* [Activity] Produce a word-for-word copy of the data that follows, excluding images.

* [Input data]
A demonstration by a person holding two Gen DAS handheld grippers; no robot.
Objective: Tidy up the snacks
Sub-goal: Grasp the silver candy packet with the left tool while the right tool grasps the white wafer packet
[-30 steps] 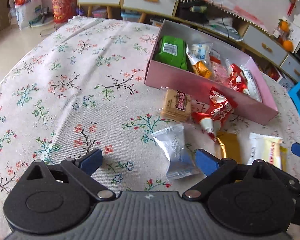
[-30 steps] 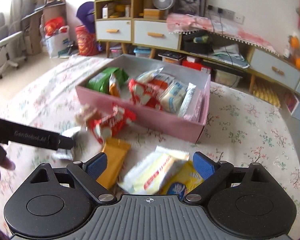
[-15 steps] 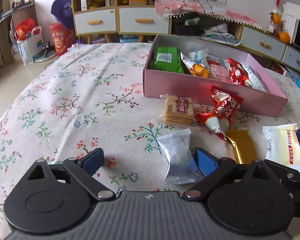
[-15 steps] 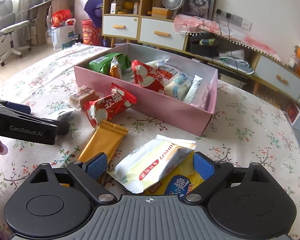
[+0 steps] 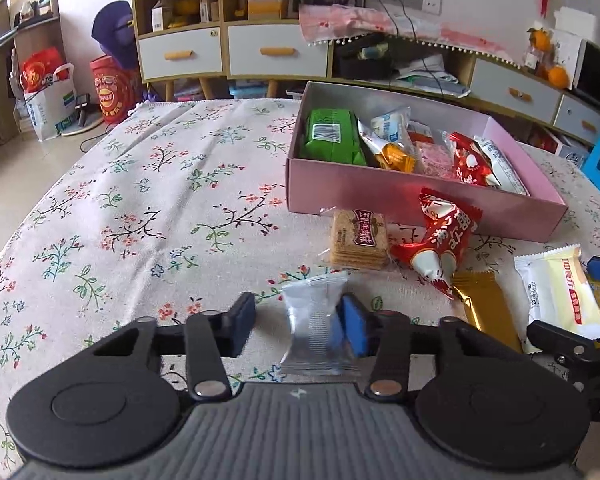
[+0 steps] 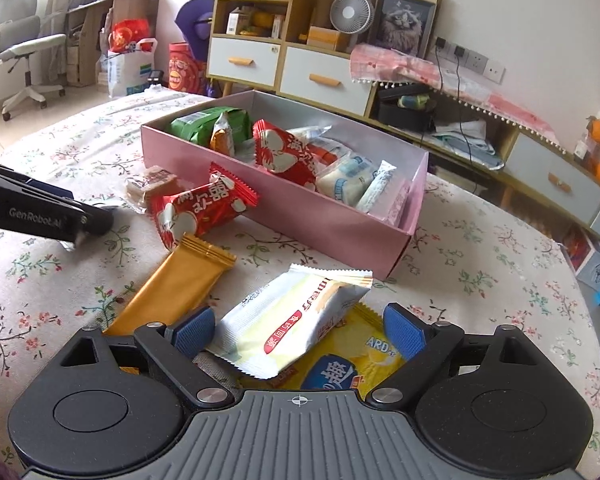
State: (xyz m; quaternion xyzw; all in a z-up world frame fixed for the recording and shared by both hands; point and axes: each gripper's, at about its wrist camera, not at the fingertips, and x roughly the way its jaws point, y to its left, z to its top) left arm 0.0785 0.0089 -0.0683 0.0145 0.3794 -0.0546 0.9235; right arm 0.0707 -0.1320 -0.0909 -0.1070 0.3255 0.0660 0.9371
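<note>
A pink box (image 5: 380, 196) on the floral tablecloth holds several snacks. In front of it lie a cracker pack (image 5: 358, 240), a red packet (image 5: 440, 244), a gold packet (image 5: 484, 312) and a white-and-yellow packet (image 5: 556, 292). My left gripper (image 5: 300, 328) is closing around a silver packet (image 5: 312, 320): the right pad touches it, the left pad stands a little apart. My right gripper (image 6: 296, 330) is open, its jaws closing slightly, and straddles the white-and-yellow packet (image 6: 300, 320), which lies on a yellow packet (image 6: 352, 368). Neither pad presses on it.
The gold packet (image 6: 176, 288) lies just left of my right gripper, the red packet (image 6: 200, 210) beyond it against the box (image 6: 284, 216). Bare tablecloth (image 5: 140, 220) stretches to the left. Cabinets and shelves stand behind the table.
My left gripper's jaws have drawn in from wide open to close around the silver packet, and its view has tilted up. The right gripper has barely shifted over the white-and-yellow packet.
</note>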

* [Task solution]
A demonstration by a person holding two Gen DAS handheld grippers; no robot.
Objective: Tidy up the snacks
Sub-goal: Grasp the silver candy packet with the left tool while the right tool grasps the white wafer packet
[-30 steps] 
[-30 steps] 
[-15 steps] 
[-15 steps] 
[+0 steps] 
[+0 steps] 
State: (xyz m; quaternion xyzw; all in a z-up world frame fixed for the recording and shared by both hands; point and axes: each gripper's, at about its wrist camera, not at the fingertips, and x roughly the way its jaws point, y to its left, z to its top) left arm 0.0785 0.0089 -0.0683 0.0145 0.3794 -0.0546 0.9235; right arm 0.0707 -0.1320 -0.0909 -0.1070 0.3255 0.0660 0.9371
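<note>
A pink box (image 5: 380, 196) on the floral tablecloth holds several snacks. In front of it lie a cracker pack (image 5: 358, 240), a red packet (image 5: 440, 244), a gold packet (image 5: 484, 312) and a white-and-yellow packet (image 5: 556, 292). My left gripper (image 5: 300, 328) is closing around a silver packet (image 5: 312, 320): the right pad touches it, the left pad stands a little apart. My right gripper (image 6: 296, 330) is open, its jaws closing slightly, and straddles the white-and-yellow packet (image 6: 300, 320), which lies on a yellow packet (image 6: 352, 368). Neither pad presses on it.
The gold packet (image 6: 176, 288) lies just left of my right gripper, the red packet (image 6: 200, 210) beyond it against the box (image 6: 284, 216). Bare tablecloth (image 5: 140, 220) stretches to the left. Cabinets and shelves stand behind the table.
My left gripper's jaws have drawn in from wide open to close around the silver packet, and its view has tilted up. The right gripper has barely shifted over the white-and-yellow packet.
</note>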

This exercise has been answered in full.